Sean Parker Institute for the Voice, Department of Otolaryngology-Head and Neck Surgery, Weill Cornell Medicine.
Weill Cornell/Rockefeller/Sloan Kettering Tri-Institutional MD-PhD Program, New York, New York, USA.
Curr Opin Otolaryngol Head Neck Surg. 2024 Dec 1;32(6):391-397. doi: 10.1097/MOO.0000000000000999. Epub 2024 Jul 24.
The purpose of this review is to summarize the existing literature on artificial intelligence technology utilization in laryngology, highlighting recent advances and current barriers to implementation.
The volume of publications studying applications of artificial intelligence in laryngology has rapidly increased, demonstrating a strong interest in utilizing this technology. Vocal biomarkers for disease screening, deep learning analysis of videolaryngoscopy for lesion identification, and auto-segmentation of videofluoroscopy for detection of aspiration are a few of the new ways in which artificial intelligence is poised to transform clinical care in laryngology. Increasing collaboration is ongoing to establish guidelines and standards for the field to ensure generalizability.
Artificial intelligence tools have the potential to greatly advance laryngology care by creating novel screening methods, improving how data-heavy diagnostics of laryngology are analyzed, and standardizing outcome measures. However, physician and patient trust in artificial intelligence must improve for the technology to be successfully implemented. Additionally, most existing studies lack large and diverse datasets, external validation, and consistent ground-truth references necessary to produce generalizable results. Collaborative, large-scale studies will fuel technological innovation and bring artificial intelligence to the forefront of patient care in laryngology.
本文旨在总结目前在喉科学中应用人工智能技术的文献,强调其近期进展和目前实施的障碍。
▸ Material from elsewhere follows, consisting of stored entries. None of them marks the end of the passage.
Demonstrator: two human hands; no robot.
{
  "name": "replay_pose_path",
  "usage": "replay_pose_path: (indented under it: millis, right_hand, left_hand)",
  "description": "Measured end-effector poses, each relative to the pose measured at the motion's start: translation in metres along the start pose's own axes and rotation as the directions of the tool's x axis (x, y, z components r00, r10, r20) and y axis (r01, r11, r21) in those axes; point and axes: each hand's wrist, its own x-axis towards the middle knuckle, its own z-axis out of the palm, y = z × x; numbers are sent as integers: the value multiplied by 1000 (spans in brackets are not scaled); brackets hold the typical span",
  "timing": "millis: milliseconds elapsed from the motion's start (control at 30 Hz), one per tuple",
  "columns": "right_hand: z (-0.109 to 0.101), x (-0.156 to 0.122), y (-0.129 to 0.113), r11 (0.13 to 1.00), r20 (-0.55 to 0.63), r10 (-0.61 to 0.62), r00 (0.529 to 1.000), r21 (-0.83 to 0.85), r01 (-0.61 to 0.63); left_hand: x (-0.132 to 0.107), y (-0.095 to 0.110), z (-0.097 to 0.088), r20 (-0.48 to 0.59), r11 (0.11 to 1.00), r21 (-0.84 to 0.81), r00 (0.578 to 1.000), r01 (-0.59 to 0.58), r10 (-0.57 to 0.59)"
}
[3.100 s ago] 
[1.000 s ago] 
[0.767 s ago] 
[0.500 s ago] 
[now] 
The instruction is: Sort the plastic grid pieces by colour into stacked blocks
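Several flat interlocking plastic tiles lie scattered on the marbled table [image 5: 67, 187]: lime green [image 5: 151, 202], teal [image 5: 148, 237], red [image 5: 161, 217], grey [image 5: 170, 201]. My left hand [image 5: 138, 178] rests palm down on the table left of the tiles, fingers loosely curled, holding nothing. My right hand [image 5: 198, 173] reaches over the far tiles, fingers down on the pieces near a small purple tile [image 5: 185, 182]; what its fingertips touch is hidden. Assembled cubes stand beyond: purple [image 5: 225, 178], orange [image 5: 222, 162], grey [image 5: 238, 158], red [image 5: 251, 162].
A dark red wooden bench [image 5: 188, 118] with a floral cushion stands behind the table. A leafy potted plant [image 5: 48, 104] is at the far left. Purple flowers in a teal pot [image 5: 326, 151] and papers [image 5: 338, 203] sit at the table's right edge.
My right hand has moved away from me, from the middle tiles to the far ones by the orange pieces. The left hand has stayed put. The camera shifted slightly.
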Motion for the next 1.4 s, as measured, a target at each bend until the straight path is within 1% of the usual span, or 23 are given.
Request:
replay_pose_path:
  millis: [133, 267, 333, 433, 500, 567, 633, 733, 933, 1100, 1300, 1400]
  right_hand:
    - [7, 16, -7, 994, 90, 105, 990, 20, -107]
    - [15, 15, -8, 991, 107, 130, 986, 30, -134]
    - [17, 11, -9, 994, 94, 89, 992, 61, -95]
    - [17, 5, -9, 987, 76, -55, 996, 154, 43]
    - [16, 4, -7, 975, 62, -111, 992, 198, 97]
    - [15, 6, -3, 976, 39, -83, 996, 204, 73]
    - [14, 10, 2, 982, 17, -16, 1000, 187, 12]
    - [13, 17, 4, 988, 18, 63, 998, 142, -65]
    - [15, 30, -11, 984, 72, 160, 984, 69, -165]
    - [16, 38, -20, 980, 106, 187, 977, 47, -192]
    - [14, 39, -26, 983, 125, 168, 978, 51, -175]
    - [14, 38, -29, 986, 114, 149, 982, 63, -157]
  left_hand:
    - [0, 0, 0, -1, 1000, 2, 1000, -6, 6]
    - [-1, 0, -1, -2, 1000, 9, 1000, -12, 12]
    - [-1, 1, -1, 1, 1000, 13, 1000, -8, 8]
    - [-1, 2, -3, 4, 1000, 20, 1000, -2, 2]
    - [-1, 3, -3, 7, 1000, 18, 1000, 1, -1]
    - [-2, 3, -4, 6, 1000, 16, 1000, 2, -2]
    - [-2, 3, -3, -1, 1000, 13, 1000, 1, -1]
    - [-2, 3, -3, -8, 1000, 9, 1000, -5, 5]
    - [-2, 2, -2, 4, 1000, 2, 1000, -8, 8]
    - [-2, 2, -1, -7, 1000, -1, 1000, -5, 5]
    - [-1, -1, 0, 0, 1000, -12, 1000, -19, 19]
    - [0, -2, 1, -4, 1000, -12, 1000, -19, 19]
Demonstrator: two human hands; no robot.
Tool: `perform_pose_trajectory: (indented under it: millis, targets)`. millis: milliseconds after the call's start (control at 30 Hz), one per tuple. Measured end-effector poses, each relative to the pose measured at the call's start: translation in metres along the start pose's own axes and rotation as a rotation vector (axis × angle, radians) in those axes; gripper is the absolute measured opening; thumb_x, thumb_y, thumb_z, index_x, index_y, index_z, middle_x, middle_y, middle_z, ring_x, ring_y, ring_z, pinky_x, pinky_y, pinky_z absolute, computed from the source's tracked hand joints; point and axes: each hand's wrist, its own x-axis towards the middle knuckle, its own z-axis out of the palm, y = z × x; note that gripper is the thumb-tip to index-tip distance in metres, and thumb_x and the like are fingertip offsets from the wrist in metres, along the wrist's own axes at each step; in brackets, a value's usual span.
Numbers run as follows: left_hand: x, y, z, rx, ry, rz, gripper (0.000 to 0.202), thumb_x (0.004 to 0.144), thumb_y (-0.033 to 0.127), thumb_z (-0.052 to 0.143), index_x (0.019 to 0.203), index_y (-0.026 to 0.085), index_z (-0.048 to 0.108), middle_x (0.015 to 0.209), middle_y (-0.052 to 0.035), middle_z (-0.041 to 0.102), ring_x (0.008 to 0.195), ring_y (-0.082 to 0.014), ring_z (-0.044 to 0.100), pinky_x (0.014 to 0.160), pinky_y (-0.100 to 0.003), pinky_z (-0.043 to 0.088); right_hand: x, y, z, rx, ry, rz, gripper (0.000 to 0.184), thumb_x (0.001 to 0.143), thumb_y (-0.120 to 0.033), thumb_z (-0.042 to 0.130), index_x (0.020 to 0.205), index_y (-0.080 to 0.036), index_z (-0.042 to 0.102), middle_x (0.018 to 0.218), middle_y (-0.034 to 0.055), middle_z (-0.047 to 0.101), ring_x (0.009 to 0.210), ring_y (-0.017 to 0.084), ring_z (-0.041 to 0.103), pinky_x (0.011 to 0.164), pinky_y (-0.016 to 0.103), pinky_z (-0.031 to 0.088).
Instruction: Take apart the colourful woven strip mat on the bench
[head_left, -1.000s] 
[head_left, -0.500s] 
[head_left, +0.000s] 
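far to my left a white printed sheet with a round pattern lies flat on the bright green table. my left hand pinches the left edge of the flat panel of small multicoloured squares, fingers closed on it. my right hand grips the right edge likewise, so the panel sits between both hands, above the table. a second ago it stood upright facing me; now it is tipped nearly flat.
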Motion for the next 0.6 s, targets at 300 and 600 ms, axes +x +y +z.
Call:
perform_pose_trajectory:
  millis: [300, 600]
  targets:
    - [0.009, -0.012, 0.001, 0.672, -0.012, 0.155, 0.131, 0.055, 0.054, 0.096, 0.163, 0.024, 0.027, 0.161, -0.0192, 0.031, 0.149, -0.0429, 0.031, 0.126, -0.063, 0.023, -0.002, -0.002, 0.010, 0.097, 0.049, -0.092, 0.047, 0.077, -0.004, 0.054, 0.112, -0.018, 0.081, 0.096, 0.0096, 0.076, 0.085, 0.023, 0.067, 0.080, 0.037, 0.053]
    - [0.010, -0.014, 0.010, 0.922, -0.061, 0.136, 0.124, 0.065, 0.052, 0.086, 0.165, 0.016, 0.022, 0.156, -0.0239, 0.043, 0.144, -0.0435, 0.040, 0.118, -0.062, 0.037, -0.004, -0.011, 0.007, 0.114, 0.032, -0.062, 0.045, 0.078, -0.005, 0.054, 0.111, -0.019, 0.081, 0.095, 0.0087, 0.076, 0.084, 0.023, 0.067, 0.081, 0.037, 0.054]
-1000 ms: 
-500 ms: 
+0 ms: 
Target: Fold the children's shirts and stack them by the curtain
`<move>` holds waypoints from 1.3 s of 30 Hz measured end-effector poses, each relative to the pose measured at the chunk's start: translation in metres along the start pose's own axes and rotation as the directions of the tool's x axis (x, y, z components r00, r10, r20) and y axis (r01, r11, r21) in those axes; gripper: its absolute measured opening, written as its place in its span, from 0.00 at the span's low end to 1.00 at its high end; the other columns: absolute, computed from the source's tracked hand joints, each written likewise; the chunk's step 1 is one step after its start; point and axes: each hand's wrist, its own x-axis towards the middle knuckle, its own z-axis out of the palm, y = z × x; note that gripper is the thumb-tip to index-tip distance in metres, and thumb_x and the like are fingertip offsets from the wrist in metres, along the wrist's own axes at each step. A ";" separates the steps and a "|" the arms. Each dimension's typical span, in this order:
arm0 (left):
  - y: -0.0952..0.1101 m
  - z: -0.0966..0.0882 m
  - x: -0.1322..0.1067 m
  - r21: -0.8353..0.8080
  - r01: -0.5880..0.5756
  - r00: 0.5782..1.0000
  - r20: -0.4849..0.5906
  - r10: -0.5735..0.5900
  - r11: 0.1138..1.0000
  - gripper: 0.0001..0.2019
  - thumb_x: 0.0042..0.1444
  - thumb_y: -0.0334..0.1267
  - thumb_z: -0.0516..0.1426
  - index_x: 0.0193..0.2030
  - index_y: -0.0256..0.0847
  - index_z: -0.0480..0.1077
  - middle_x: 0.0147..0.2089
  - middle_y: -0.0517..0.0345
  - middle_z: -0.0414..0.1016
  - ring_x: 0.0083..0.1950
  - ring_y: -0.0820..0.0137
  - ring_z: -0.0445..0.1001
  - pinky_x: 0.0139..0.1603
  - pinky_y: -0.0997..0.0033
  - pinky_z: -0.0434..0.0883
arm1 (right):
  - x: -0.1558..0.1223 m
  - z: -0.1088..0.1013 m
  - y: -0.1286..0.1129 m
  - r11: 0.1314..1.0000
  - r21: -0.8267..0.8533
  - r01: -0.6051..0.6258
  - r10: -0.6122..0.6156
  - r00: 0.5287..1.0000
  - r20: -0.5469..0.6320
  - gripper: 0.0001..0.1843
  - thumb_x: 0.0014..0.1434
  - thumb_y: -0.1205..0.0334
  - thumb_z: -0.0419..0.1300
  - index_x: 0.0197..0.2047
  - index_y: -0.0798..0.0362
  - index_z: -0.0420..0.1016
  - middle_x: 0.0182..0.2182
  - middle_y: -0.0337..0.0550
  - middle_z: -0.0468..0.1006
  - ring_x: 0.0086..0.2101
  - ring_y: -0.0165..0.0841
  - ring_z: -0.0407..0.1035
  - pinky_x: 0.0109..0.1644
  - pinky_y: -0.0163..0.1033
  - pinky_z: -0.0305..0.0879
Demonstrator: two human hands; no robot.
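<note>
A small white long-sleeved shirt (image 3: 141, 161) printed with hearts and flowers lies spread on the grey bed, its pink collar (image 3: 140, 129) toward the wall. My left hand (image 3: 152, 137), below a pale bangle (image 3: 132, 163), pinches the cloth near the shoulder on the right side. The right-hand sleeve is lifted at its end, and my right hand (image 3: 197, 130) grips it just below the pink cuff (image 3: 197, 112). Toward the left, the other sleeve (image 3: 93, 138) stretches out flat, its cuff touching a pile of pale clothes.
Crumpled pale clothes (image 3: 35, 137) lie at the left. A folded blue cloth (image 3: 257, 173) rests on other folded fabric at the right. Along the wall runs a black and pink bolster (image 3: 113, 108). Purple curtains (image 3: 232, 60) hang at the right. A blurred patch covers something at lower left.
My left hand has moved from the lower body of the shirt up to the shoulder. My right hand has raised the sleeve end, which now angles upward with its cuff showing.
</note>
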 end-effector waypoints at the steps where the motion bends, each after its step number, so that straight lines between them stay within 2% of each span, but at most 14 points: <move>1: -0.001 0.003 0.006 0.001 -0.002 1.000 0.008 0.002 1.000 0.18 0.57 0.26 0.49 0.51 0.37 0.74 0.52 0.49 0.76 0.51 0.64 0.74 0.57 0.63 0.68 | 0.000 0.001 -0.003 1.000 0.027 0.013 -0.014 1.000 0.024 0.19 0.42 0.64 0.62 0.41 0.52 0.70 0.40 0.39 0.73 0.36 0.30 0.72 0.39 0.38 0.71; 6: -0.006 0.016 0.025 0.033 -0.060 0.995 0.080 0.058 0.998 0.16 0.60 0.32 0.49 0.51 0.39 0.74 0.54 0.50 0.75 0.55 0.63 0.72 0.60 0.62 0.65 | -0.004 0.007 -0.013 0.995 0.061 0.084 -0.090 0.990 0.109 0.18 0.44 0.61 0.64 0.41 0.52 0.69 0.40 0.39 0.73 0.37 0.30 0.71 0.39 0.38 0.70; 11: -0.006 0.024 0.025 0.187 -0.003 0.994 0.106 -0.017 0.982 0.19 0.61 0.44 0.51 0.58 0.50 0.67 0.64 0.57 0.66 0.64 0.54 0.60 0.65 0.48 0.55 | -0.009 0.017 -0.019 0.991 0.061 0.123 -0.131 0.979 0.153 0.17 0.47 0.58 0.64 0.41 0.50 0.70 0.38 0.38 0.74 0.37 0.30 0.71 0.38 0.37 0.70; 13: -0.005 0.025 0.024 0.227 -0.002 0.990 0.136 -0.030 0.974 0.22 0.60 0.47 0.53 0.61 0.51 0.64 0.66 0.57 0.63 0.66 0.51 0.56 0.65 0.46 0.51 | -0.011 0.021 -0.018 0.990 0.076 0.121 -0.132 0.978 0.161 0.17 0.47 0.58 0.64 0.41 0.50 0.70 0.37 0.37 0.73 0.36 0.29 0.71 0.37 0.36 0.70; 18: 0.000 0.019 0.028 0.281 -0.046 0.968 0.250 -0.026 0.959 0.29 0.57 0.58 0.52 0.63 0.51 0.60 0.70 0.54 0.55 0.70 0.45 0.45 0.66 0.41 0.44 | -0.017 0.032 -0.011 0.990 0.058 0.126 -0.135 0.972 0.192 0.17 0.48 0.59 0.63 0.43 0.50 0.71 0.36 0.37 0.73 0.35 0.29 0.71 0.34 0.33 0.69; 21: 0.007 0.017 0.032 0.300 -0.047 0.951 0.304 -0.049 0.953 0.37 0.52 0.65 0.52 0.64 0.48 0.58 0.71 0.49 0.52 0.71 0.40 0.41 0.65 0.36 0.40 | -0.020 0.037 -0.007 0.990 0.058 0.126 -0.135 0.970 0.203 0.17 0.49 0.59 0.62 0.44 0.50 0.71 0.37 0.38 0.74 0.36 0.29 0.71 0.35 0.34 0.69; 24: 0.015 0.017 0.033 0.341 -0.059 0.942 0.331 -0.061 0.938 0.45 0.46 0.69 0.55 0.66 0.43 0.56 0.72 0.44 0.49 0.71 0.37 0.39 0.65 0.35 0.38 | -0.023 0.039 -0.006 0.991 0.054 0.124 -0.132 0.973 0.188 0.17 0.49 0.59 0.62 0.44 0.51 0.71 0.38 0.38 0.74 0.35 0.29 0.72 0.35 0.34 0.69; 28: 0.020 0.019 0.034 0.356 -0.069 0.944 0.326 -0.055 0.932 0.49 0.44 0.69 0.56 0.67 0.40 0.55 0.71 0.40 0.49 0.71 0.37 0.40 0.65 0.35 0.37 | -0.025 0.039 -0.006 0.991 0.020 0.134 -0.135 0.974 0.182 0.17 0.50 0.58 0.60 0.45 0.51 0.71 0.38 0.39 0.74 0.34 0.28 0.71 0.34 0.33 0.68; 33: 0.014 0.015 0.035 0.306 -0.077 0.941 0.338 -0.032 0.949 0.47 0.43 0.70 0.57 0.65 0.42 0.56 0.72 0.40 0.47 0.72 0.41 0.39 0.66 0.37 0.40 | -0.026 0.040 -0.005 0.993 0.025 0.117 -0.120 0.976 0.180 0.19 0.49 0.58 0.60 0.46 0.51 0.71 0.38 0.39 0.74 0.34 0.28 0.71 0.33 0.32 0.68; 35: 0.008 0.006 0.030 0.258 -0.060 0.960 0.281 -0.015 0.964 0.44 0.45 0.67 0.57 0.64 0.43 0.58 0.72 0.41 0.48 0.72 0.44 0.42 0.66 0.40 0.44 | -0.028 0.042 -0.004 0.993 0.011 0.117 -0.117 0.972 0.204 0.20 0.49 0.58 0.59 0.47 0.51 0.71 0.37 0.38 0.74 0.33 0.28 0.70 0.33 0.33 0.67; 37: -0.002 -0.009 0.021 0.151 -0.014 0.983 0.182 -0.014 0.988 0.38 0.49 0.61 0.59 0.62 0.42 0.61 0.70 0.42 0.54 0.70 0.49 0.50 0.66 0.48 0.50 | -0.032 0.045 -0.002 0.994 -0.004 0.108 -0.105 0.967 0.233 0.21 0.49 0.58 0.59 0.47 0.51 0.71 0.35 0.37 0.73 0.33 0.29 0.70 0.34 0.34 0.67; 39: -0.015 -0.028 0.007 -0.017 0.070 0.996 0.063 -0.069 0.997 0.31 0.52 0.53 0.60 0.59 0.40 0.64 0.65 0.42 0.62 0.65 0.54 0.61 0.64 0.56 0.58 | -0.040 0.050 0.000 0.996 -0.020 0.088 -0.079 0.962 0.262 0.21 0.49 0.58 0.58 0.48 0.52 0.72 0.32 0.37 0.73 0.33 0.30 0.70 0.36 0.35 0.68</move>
研究人工智能在喉科学中应用的文献数量迅速增加,表明人们对利用这项技术有着浓厚的兴趣。用于疾病筛查的声学生物标志物、用于病变识别的视频喉镜的深度学习分析,以及用于检测吸入的视频透视术的自动分割,都是人工智能有望改变喉科学临床护理的几个新方法。目前正在进行更多的合作,以制定该领域的指南和标准,以确保其可推广性。
人工智能工具具有通过创建新的筛查方法、改善对喉科学大量数据的诊断分析以及标准化结果测量来极大地推进喉科学护理的潜力。然而,为了成功实施人工智能,医生和患者对其的信任度必须提高。此外,大多数现有的研究缺乏大的、多样化的数据集、外部验证以及产生可推广结果所需的一致的真实参考。合作性的、大规模的研究将推动技术创新,并使人工智能成为喉科学患者护理的前沿。